**Excerpts from a dataset:**
____

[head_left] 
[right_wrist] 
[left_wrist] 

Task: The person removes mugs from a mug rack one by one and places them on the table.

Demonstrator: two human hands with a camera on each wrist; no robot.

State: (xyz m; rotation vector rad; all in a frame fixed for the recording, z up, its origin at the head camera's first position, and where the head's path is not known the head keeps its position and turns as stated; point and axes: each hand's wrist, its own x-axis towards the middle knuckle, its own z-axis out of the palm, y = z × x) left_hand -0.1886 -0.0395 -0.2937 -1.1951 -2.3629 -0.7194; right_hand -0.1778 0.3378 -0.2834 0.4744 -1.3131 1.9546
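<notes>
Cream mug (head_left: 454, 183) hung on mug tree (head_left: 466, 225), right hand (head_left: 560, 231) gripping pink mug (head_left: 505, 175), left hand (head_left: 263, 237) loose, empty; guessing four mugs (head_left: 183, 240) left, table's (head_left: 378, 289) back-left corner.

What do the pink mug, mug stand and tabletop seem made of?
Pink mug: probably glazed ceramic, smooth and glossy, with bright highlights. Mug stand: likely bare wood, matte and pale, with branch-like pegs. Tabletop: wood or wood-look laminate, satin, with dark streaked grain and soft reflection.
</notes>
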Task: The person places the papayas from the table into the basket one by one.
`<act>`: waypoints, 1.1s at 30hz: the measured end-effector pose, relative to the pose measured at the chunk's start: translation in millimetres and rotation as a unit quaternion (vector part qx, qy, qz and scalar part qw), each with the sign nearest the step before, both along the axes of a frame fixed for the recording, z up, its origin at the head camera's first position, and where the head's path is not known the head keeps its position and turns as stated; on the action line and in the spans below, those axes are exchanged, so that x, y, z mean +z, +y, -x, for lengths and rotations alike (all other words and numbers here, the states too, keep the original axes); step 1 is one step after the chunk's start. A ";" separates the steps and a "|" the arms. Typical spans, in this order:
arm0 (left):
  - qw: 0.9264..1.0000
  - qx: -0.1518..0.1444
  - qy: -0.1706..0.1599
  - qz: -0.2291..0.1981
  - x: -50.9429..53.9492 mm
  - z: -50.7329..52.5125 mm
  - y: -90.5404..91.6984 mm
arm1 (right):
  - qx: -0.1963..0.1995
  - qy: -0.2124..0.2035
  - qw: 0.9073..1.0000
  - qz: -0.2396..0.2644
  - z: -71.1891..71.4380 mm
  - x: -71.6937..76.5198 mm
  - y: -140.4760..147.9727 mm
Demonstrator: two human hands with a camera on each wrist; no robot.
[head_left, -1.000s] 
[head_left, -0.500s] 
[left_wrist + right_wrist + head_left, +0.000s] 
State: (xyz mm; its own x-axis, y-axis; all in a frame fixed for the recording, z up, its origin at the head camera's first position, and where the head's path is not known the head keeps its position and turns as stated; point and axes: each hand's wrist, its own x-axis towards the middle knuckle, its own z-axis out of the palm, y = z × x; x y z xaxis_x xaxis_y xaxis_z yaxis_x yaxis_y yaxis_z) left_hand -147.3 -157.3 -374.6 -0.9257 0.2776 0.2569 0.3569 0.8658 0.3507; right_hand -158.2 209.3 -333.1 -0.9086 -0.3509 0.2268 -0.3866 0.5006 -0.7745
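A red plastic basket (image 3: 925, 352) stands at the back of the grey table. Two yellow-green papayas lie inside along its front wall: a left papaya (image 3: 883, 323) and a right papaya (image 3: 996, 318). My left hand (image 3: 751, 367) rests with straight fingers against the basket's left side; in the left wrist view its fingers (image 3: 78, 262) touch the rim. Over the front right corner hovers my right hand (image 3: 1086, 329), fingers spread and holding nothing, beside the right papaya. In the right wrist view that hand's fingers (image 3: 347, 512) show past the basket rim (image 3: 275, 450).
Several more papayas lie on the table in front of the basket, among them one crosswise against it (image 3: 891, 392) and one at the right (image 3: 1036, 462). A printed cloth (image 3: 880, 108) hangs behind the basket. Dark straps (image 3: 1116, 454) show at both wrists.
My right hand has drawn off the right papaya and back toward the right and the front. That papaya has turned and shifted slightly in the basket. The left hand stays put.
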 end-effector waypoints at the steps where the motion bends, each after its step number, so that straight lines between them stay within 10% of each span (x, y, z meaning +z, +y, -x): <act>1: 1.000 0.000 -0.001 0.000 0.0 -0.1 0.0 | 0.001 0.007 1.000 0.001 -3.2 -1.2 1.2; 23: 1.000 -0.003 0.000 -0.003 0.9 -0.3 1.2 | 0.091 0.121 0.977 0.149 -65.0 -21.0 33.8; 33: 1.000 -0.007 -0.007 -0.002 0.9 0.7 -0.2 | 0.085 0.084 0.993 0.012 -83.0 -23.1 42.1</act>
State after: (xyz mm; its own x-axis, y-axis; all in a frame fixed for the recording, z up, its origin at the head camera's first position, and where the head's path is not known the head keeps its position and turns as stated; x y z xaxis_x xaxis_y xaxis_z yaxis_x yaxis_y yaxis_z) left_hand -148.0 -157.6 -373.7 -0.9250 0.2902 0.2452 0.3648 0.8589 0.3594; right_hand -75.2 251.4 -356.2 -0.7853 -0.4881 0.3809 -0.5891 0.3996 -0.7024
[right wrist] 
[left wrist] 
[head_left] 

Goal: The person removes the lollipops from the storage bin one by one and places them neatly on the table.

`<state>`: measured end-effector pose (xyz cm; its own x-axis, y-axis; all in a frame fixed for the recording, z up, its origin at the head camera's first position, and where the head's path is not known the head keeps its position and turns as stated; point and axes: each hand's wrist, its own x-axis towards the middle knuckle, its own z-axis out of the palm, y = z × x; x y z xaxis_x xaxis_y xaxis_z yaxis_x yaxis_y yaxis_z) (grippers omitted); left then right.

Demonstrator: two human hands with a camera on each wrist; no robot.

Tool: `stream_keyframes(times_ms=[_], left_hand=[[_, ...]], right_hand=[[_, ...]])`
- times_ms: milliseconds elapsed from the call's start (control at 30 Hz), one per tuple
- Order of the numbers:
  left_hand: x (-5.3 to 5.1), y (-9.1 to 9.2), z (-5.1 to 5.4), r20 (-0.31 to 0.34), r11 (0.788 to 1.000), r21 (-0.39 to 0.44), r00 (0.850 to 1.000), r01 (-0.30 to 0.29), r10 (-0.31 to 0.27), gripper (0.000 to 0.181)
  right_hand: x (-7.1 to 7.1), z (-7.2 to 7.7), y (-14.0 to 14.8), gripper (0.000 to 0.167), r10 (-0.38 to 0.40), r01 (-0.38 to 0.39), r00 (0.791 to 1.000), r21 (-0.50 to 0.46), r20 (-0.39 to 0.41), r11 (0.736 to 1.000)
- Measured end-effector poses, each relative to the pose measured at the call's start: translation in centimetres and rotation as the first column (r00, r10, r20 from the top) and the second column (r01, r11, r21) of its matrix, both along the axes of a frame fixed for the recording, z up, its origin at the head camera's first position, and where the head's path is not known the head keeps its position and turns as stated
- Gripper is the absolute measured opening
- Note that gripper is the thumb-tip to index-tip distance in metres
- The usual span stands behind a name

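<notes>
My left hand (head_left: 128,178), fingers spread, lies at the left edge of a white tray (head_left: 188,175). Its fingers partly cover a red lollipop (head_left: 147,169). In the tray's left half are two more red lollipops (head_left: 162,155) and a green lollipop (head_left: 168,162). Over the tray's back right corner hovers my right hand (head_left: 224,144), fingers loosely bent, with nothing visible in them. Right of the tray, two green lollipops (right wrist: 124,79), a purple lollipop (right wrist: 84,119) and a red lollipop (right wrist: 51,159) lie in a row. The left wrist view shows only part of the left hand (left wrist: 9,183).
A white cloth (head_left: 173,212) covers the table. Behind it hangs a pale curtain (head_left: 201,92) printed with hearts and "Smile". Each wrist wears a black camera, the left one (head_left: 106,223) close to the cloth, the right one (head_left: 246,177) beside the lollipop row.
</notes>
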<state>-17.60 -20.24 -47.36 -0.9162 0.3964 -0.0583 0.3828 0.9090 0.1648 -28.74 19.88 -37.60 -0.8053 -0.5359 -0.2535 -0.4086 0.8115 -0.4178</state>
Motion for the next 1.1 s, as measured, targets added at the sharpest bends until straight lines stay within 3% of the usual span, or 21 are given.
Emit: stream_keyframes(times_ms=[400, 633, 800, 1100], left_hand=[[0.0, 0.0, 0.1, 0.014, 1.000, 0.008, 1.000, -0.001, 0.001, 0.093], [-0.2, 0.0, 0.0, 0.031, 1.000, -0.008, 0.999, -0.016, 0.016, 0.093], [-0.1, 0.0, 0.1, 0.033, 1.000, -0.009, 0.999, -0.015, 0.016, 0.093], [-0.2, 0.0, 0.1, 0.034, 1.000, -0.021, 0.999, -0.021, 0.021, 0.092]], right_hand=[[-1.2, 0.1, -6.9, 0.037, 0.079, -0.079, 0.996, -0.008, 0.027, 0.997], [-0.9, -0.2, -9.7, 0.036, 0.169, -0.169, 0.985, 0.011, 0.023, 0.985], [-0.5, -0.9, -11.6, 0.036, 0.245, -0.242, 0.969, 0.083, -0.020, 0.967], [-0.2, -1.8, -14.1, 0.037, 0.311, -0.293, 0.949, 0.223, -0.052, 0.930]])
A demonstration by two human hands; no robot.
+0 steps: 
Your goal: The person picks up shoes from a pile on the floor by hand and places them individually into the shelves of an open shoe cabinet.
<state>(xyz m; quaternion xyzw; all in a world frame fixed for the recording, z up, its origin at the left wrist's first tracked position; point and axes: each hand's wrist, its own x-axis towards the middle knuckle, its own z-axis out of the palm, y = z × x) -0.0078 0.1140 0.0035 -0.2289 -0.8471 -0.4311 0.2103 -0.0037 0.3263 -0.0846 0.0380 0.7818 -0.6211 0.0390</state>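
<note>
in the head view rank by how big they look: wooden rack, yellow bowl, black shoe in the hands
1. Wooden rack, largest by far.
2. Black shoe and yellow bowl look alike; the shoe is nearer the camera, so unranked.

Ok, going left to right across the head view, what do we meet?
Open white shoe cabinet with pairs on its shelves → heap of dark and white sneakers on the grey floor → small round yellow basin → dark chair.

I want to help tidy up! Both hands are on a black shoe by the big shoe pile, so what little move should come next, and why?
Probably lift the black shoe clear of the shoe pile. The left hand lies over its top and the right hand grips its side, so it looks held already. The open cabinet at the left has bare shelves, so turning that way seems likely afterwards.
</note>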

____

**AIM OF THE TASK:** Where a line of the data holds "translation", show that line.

**ANSWER SECTION:**
`<act>`: waypoints, 1.1s at 30hz: the measured end-effector pose, relative to the pose measured at the chunk's start: translation in millimetres and rotation as a unit quaternion (vector part qx, qy, qz and scalar part qw), each with the sign nearest the step before, both along the axes of a frame fixed for the recording, z up, its origin at the head camera's first position, and where the head's path is not known the head keeps its position and turns as stated; on the action line and in the spans below, those axes are exchanged, so that x, y, z mean +z, +y, -x, for lengths and rotations alike (all other words and numbers here, the states too, keep the original axes); step 1 is one step after the chunk's start. A ";" separates the steps and a "|" the arms. Typical spans, in this order:
- Measured end-effector poses, each relative to the pose measured at the call's start: translation in centimetres and rotation as the first column (r00, r10, r20 from the top) and the second column (r01, r11, r21) of its matrix, both along the axes of a frame fixed for the recording, z up, its origin at the head camera's first position, and where the head's path is not known the head keeps its position and turns as stated

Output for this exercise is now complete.